Durch eine Behinderung entstehen dem betroffenen Menschen oft hohe Kosten, die jedoch schwer nachweisbar sind. Deshalb berücksichtigt das Finanzamt anstelle der tatsächlichen Kosten einen Behinderten-Pauschbetrag, der je nach Grad der Behinderung eine unterschiedliche Höhe hat.

Ein Behindertenpauschbetrag kann steuermindernd bei der der Einkommensteuererklärung geltend gemacht werden.

Eine Kopie des Schwerbehindertenausweises sollten Sie mit der Steuererklärung dem Finanzamt einreichen.

Wichtig!
Nachdem der Deutsche Bundestag bereits am 29. Oktober 2020 das Gesetz zur Erhöhung der Behinderten-Pauschbeträge und zur Anpassung weiterer steuerlicher Regelungen verabschiedet hatte, hat am 27. November 2020 nun auch der Bundesrat dem Gesetz zugestimmt, so dass die Änderungen zum 1. Januar 2021 in Kraft treten können.

Die neuen Pauschbeträge sind folgendermaßen gestaffelt:

GdB alte Regelung GdB neue Regelung 
(ab 01.01.2021)
<25 0,00 € 20 384,00 €
25-30 310,00 € 30 620,00 €
35-40 430,00 € 40 860,00 €
45-50 570,00 € 50 1.140,00 €
55-60 720,00 € 60 1.440,00 €
65-70 890,00 € 70 1.780,00 €
75-80 1.060,00 € 80 2.120,00 €
85-90 1.230,00 € 90 2.460,00 €
95-100 1.430,00 € 100 2.840,00 €

 

 

Zusätzlich sind folgende Steuervereinfachungen vorgesehen:

  • die Einführung eines behinderungsbedingten Fahrtkosten-Pauschbetrags (unter Berücksichtigung der zumutbaren Belastung),
  • der Verzicht auf die zusätzlichen Anspruchsvoraussetzungen zur Gewährung eines Behinderten-Pauschbetrag bei einem Grad der Behinderung von kleiner als 50 und
  • die Anpassung der Grade der Behinderung an das Sozialrecht, wodurch zukünftig ein Behinderten-Pauschbetrag bereits ab einem Grad der Behinderung von mindestens 20 berücksichtigt wird.

Für Aufwendungen für Fahrten, die durch die Behinderung veranlasst sind, wird dem Steuerpflichtigen ab 2021 auf Antrag ein Pauschbetrag gewährt (behinderungsbedingter Fahrtkosten-Pauschbetrag).
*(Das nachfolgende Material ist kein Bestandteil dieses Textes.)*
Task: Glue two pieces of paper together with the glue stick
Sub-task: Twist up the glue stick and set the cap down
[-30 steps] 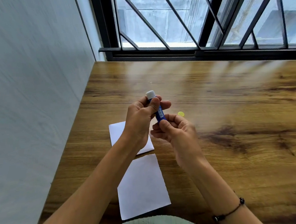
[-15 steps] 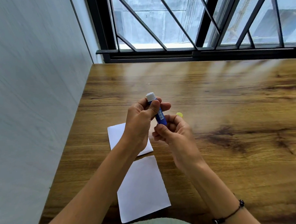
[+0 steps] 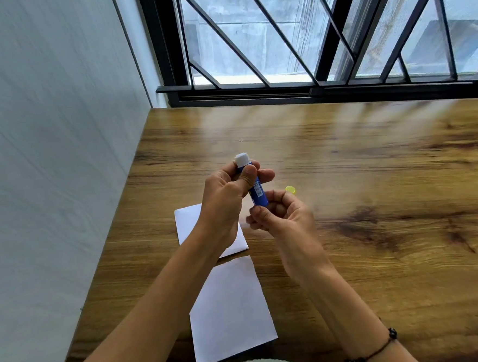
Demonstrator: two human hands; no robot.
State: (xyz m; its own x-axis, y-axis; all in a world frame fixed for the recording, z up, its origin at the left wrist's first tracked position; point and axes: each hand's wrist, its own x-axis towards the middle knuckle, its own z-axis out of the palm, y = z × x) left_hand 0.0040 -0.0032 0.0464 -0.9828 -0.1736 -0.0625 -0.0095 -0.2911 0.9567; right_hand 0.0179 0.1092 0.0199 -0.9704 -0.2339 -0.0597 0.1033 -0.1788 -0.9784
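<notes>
Glue stick (image 3: 257, 189) held upright btwn hands — left hand (image 3: 228, 201) grips barrel, right hand (image 3: 282, 217) pinches base.

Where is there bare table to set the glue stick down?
Bare wood lies right of the yellow cap, out to the table edge, and beyond both hands toward the window. It is crowded near the wall, where two paper sheets lie under the left hand.
</notes>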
Den Pauschbetrag erhalten:

  • geh- und stehbehinderte Menschen mit einem Grad der Behinderung von mindestens 8o oder mit einem Grad der Behinderung von mindestens 7o und dem Merkzeichen ,,G” in Höhe von 9oo,oo €
  • außergewöhnlich gehbehinderte Menschen mit dem Merkzeichen ,,aG”, Blinde oder behinderte Menschen mit dem Merkzeichen ,,H” in Höhe von 4.500,00 €.

Hinweis:
Bei anerkannter Geh- bzw. Stehbehinderung (im Ausweis durch ein “G” dokumentiert), bekommen Sie auf Antrag eine KFZ-Steuerermäßigung oder sogar -befreiung und unter Umständen bei Ihrer KFZ-Haftpflichtversicherung einen Nachlass.